今さら言っても只の弁解にしか思われないでしょうが、福岡県の54件、愛知県の14件、兵庫県の3件、神奈川3件という事から生じた分布の魔術に引き摺られてしまったのでした。
お尋ねの荒津さんは既に十分にお調べになっていたようで、当方が俄(にわか)仕立てで好い加減に書いた事を上回る調査をされておられました。
光雲神社の摂社荒津神社も数度足を運ばれていたようですし、福岡市東部久山の荒津氏の本願地周辺も十分にお調べになっておられたのでした。特に慧眼と思ったのは、久山町周辺の荒津氏と城戸氏に関する焦点の当て方でした。
城戸氏は恐らく橘一族で間違いはなく九州王朝系の氏族であり、もっと踏み込めば白族系(大幡主、ヤタガラス系)の人々のはずです。ただし政略結婚により混血が進み大山祗(トルコ系匈奴)系とも考えられます(まさか城戸は匈奴の置換えではないでしょうね)。
重要なのは、城戸氏と共に建立し維持してこられた若八幡宮(「福岡県神社誌」では村社若宮八幡宮)
を重視されている事です。
ただ、荒津氏は橘一族とは異なる系統の氏族だろうと考えていましたが、なお、決め手を欠いています。
お手紙にあったように、本願地である福岡の若八幡宮で伊弉諾、海童命(実は豊姫、大海姫)を祀っている氏族だとすると、どうも、百嶋神代系譜に於けるニギハヤヒ=山幸彦=猿田彦の息子にあたるウガヤフキアエズ、その子である安曇礒羅系統の氏族ではないか?とまでは言えそうです。

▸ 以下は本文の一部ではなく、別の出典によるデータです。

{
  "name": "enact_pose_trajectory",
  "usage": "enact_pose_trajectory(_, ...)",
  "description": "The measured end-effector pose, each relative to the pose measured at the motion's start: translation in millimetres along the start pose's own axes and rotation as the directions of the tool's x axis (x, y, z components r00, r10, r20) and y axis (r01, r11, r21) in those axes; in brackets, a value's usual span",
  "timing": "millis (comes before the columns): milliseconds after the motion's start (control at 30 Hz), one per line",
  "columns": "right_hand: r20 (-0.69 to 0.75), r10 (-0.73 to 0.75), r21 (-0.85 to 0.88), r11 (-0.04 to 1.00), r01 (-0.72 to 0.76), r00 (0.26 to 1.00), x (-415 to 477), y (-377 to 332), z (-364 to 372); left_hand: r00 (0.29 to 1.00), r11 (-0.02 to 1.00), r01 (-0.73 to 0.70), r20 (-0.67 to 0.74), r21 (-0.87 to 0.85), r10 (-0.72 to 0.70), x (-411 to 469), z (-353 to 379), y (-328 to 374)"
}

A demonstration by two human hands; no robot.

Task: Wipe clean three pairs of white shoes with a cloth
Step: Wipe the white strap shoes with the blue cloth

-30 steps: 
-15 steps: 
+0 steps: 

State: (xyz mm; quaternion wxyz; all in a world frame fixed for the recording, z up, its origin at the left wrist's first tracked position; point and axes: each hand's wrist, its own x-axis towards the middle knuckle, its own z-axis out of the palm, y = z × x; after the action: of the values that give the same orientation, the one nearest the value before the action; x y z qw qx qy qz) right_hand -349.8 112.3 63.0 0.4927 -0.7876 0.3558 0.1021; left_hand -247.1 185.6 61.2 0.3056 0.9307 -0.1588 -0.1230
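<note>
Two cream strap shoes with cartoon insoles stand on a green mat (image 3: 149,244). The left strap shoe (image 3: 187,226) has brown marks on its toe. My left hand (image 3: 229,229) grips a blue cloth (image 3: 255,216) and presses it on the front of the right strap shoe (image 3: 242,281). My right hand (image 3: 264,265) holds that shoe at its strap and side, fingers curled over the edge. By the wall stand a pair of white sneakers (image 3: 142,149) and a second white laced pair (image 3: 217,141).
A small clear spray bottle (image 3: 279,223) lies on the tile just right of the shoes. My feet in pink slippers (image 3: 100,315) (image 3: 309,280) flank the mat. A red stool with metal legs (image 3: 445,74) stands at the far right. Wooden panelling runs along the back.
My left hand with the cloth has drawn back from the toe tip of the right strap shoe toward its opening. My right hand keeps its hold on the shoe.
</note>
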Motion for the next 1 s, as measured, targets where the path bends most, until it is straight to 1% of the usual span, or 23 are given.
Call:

尚、この荒津氏が何者であるかの解明はできていませんが、物部氏であろうことは、ほぼ、間違いないでしょう(そもそも武士=モノノフとは物部の事なのです)。
ただ、安羅伽耶から入ってきた贈)崇神天皇系(大山咋系)である可能性も残しておきたいと思います。
荒津さんは、久山町は元より、苅田、箱崎、宇佐…と神社ばかりではなく寺院もお調べでした。
当方は単に荒津さんの頭をかき乱しただけなのかもしれませんが、今後ともお調べになった若八幡を始めとして久山町を中心に調べて行きたいと思っています。
とは言うものの、距離では百キロを越え、渋滞の酷い所であることから、おいそれとは調べる訳にも行きません。
また、現在、フィールド・ワークといっても知識を持った古老とか優秀な宮司といった方に出会う事は稀で、ほぼ、聴き取りが困難な状態になっています。
「福岡県神社誌」を軸にネット検索を駆使して調べて行きたいと考えています。
まず、重要なのは、荒津氏の本願地であったと考えられる久原です。
久原とは製鉄、冶金の民がいた場所という印象を経験的に獲得しています。また、桑原とも重なり、桑原が桑の木を植え養蚕から繊維、絹布生産という秦氏=大幡主系の居住地であることが見えて来ますが、当然にも、付近には天御中主=妙見神を奉斎する神社が拾えます。
ここでは、まず、村社若宮八幡宮の縁起から考えて見たいと思います。
「福岡県神社誌」上巻112p
記述から直ぐに博多に多いエベスさんこと古々代ヘブライ系の人々(具体的には縁日などで夜店などを出すヤシの人々=神農様を奉斎する)が、木寄神社から事代主を持ち込んでいる事が分かるため、残る仁徳天皇、イザナギ、海童神の三神で考えて良いと思います。
若宮八幡宮とはされていますが、宇佐神宮の権威を受入れ八幡宮としているのであって、応神も神功皇后も宗像三神も祀っていないことから、一時期受け入れたものの現在は祭神を元に戻したようです。
城戸氏は紀氏の可能性が高く、九州王朝の本拠地であった久留米市の高良大社の中枢氏族であり、彼等こそ九州王朝の最後の天皇であった仁徳(高良玉垂命と神功皇后との間に産れた長子 斯礼賀志命=シレカシノミコト)を奉斎していると見て良いでしょう。本当は大山祗系の匈奴の可能性を残したいのですが。
若宮八幡宮の祭神を見て多少は荒津さんの御先祖が見えて来ました。
イザナギが外れ過ぎですが、イザナギか海童神かどちらかを祀られているのが、荒津さんの御先祖ではないかと思うのです。
イザナギはどなたもご存じの開闢神ですが、百嶋神社考古学では新羅系昔(ソク)氏と考えています。
では、海童神とはなんでしょうか?住吉の三筒男命は結構知られていますが、少童、海童はあまり知られていません。
これについては普通の史書では全くだめで、久留米の高良大社の「高良玉垂宮神秘書」(グウジンヒショと読むべし)を読み解く以外に方法がありません。